August 17th, 2010 Comments off

(August 11, 2010) Dr J appears on radio program Point of View, where she and host Penna Dexter discuss Judge Walker’s recent Proposition 8 ruling.

Point of View

Same-Sex Marriage and the Assault on Moral Reasoning

August 7th, 2010 3 comments

From RealClearPolitics:

But for Judge Walker there is an odor of illegitimacy about merely “moral” views expressed in legislation, especially when morality finds support in religion. Thus he declares that Proposition 8 expresses only a “private moral choice,” not a considered public morality. And thus in his tendentious “findings of fact,” he makes the astonishing claim-purporting to be a fact found at trial, not a judgment of his own-that “religious beliefs that gay and lesbian relationships are sinful . . . harm gays and lesbians.”

Perhaps here, in this nadir of absurdity, we have found the real fundament of the judge’s thinking. Citizens who wish to defend the institution of marriage as they and their families have known it all their lives, and for countless generations, are irrational bigots. Worse still, if they are moved to act because of the union of their faith with their moral opinions, they are crazy religious folk, bent only on harming others whom they merely “dislike” on grounds that cannot possibly be defended before a tribunal of right-thinking people. And those others, the same-sex-couple plaintiffs? They must be rescued from the “harm” to their feelings that results from their exclusion from a historic civil and moral institution that has never hitherto been thought to have been built for them.

The bludgeoning going on here in the name of “tolerance” and “equality” is amazing.  Read the whole thing here.

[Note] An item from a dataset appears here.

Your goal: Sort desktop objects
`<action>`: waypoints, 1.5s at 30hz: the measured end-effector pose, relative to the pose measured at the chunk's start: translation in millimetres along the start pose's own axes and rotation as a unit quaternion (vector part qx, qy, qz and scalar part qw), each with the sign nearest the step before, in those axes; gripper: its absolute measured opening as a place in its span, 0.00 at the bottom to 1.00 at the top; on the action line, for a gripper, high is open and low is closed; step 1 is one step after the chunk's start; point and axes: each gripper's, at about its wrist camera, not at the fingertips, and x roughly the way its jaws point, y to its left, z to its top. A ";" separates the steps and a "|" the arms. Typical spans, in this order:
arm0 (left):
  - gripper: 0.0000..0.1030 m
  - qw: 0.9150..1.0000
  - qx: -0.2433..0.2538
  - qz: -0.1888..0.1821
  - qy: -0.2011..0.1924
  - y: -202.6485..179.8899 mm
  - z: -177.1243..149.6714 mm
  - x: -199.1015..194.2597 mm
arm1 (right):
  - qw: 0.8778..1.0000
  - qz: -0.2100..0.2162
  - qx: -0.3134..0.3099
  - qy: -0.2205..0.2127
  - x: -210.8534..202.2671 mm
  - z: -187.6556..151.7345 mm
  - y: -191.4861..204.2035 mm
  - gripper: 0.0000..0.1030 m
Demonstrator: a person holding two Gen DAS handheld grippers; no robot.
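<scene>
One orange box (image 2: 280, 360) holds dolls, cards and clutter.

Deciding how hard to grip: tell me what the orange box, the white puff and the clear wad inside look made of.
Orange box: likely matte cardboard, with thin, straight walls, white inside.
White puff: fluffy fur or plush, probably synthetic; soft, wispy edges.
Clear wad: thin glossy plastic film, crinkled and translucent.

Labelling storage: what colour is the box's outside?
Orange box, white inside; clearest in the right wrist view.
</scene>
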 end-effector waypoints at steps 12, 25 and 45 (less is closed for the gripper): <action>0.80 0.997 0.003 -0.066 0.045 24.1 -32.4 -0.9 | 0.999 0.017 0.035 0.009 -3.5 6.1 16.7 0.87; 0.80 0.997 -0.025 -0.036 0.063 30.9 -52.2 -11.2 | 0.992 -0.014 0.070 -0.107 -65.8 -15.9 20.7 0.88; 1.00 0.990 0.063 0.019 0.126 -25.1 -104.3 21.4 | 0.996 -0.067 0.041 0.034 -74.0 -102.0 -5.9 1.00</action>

Opinion: Clearing Away Gay Marriage Myths

August 7th, 2010 Comments off

Michael Medved has an opinion piece worth reading over at AOLnews.com on the recent Prop 8 ruling.  I think the 7 points he makes are very well-stated and cogent to the discussion.

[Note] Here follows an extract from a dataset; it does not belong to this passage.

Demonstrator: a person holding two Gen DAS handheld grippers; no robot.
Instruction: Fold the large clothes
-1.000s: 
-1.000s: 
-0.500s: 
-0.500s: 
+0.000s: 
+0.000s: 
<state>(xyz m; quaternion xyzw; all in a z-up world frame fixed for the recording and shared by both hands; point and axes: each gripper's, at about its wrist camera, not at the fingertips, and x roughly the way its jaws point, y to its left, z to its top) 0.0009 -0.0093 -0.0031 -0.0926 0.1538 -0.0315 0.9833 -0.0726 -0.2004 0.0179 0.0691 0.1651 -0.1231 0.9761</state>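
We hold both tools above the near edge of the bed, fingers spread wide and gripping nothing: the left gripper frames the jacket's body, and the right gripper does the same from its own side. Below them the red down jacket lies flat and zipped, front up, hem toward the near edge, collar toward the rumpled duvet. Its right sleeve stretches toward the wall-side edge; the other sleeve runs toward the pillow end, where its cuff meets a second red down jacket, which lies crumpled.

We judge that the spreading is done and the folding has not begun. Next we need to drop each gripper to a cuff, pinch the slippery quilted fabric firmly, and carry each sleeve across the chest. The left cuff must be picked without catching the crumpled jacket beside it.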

1. “Proposition 8 was a mean-spirited ban on gay marriage.”
Proposition 8 banned nothing. The ubiquitous headlines describing this voter-mandated change in the California Constitution as a “gay marriage ban” amount to an egregious example of journalistic malpractice. The entire proposition consisted of only 14 words: “Only marriage between a man and a woman is valid or recognized in California.” This simple statement imposes no restrictions and issues no commands regarding the behavior of private citizens; it merely demands a change in the actions of government. Proposition 8 did nothing to interfere with gay couples in registering for state-recognized civil unions, participating in church ceremonies consecrating their love, forming lifetime commitments, raising children or concluding comprehensive contractual arrangement to share all aspects of life and property. The proposition simply says that government will not get involved in any of these private or public processes by calling such relationships a marriage.

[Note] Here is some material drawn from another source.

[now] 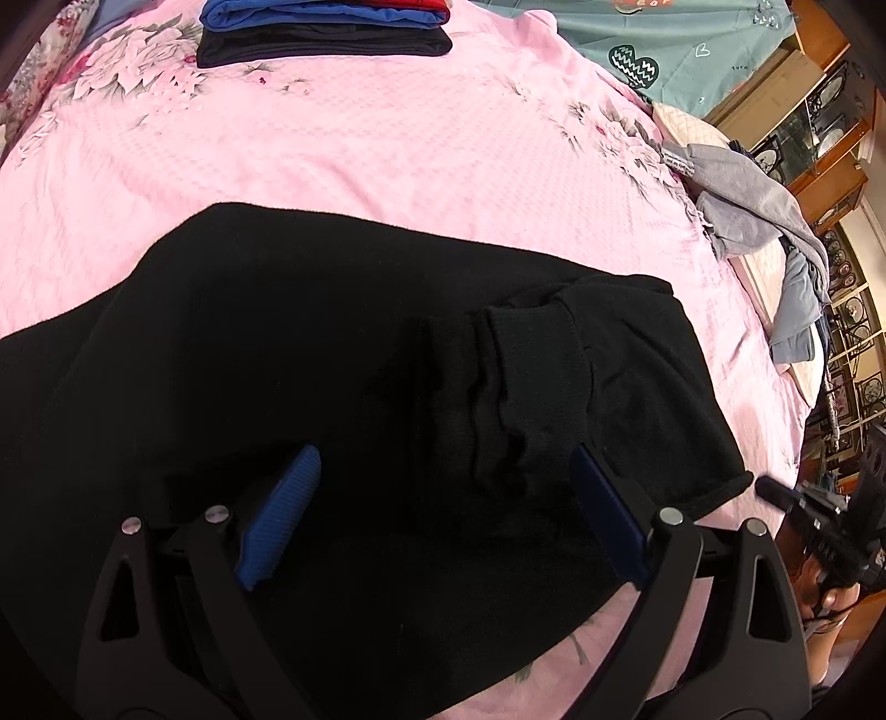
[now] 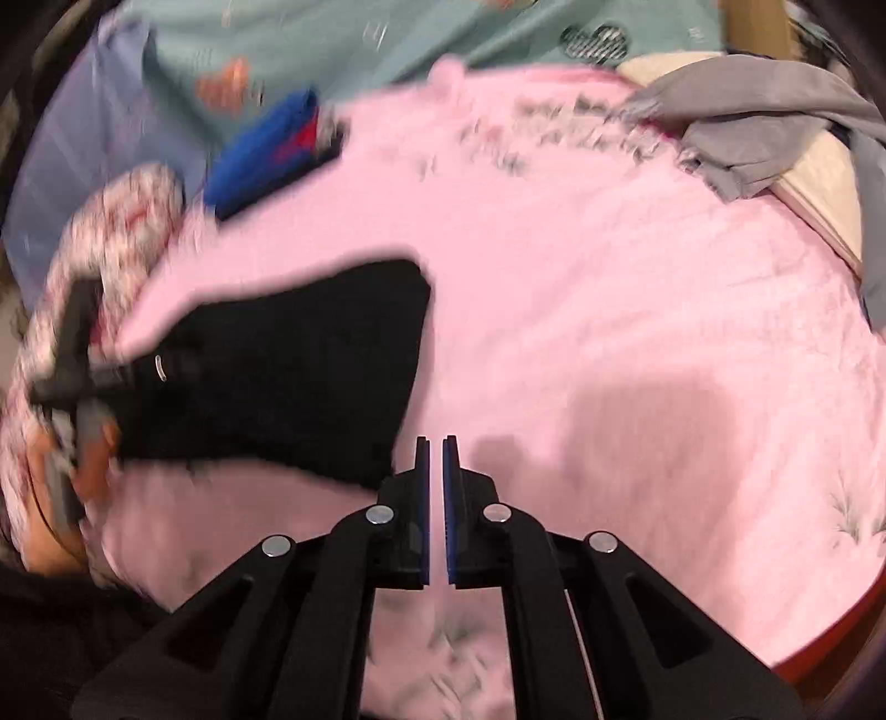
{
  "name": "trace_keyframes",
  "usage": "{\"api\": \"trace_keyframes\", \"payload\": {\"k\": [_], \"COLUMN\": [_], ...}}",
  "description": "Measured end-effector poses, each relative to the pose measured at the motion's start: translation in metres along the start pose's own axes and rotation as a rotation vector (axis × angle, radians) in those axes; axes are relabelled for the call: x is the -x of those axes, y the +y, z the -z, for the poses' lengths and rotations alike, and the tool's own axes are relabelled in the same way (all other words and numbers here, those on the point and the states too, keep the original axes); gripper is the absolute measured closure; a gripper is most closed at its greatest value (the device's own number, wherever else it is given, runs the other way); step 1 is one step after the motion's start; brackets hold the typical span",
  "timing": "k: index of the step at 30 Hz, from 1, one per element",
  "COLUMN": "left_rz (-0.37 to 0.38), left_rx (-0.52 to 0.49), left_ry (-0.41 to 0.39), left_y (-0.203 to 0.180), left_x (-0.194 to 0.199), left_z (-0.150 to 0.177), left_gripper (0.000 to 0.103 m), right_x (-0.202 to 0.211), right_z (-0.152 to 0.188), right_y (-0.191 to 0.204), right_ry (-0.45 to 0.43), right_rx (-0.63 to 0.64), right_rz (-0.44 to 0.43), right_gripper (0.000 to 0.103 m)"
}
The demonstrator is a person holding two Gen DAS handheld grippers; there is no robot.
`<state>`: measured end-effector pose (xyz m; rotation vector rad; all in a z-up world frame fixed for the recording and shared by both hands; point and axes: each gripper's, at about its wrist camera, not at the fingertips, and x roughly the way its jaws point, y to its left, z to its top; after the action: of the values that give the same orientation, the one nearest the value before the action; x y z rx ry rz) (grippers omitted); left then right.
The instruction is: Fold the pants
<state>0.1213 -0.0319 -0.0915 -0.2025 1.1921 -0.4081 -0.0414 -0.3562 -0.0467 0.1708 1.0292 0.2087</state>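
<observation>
The black pants (image 1: 332, 387) lie on the pink bed (image 1: 387, 155), filling the left view's lower half. Left tongs (image 1: 443, 509) gape wide above them; right tongs (image 2: 436, 471), nearly closed and empty, could snag the loose cuff (image 1: 531, 387) and undo the fold.

Where everything sits on the bed

Black folded pants (image 1: 343, 387) fill the lower centre on the pink floral bedspread (image 1: 387, 155); stacked folded clothes (image 1: 324, 27) sit upper left, a crumpled grey garment (image 1: 742, 205) at the right edge.
</observation>
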Motion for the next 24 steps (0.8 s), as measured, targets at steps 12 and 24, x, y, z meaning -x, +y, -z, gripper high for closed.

2. “Proposition 8 singled out gays and lesbians for discriminatory treatment.”
The proposition never mentioned gays, lesbians or any other individuals, whatever their sexual orientation. It didn’t discriminate among individuals; it drew distinctions among relationships. Under the proposition, a gay male and a straight male would face exactly the same options in marriage; there is no relationship open to the straight citizen that’s denied to his gay neighbor. The fact that gay people want government sanction for a different sort of relationship, creating radically new forms of marriage, reflects their desire to transform institution, not a demand for equal, long-established rights.